EXHIBIT 10.(i)
1999 DIRECTORS' STOCK OPTION PLAN
OF
MONROE BANCORP
1. Purpose. The 1999 Directors' Stock Option Plan of Monroe Bancorp
(the "Plan") is designed to promote the interests of Monroe Bancorp ("Company")
and its Subsidiaries through the granting of nonqualified stock options
("NSO's") to the members of the Board of Directors of the Company ("Directors").
2. Effective Date and Duration. The effective date of the Plan is
January 1, 1999. Options may be granted under the Plan for a period of ten (10)

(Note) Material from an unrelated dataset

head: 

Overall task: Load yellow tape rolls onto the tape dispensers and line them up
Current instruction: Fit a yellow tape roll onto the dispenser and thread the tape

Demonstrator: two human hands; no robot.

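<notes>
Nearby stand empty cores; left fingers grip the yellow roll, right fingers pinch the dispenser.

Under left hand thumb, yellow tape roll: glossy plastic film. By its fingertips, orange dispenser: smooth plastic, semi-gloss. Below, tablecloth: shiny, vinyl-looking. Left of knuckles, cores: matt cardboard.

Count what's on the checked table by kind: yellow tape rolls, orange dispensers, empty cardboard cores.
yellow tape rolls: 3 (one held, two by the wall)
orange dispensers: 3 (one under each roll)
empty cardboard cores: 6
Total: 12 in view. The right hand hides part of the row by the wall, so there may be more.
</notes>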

years commencing January 1, 1999; however, no options may be exercised until the
Plan has been approved by a majority of the shares of the Company represented at
the shareholders' meeting at which approval of the Plan is considered. No
options shall be granted under the Plan after December 31, 2009. Upon that date,
the Plan shall expire, except as to outstanding options which options shall
remain in effect until they have been exercised, terminated or expired.
3. Administration.
(a) Administrative Committee. The Plan shall be administered
by the Executive Committee of the Board of Directors ("Committee"). The
Committee, from time to time, may adopt any rule or procedure it deems necessary
or desirable for the proper and efficient administration of the Plan provided it
is consistent with the terms of the Plan. The decision of a majority of the
Committee members shall constitute the decision of the Committee. In
administering the Plan, the Committee's actions and determinations shall be
binding on all interested parties. A member of the Committee shall be eligible,
at any time when he is such a member, to receive an option under the Plan. The
decision of a majority of the members of the Committee shall constitute the
decision of the Committee.
(b) Administrative Discretion. Notwithstanding any other
provisions of the Plan, unless set forth or otherwise contemplated herein, the
Committee shall have no authority to (i) grant NSO's; (ii) determine the option
period; (iii) determine the time or times at which NSO's will be granted; (iv)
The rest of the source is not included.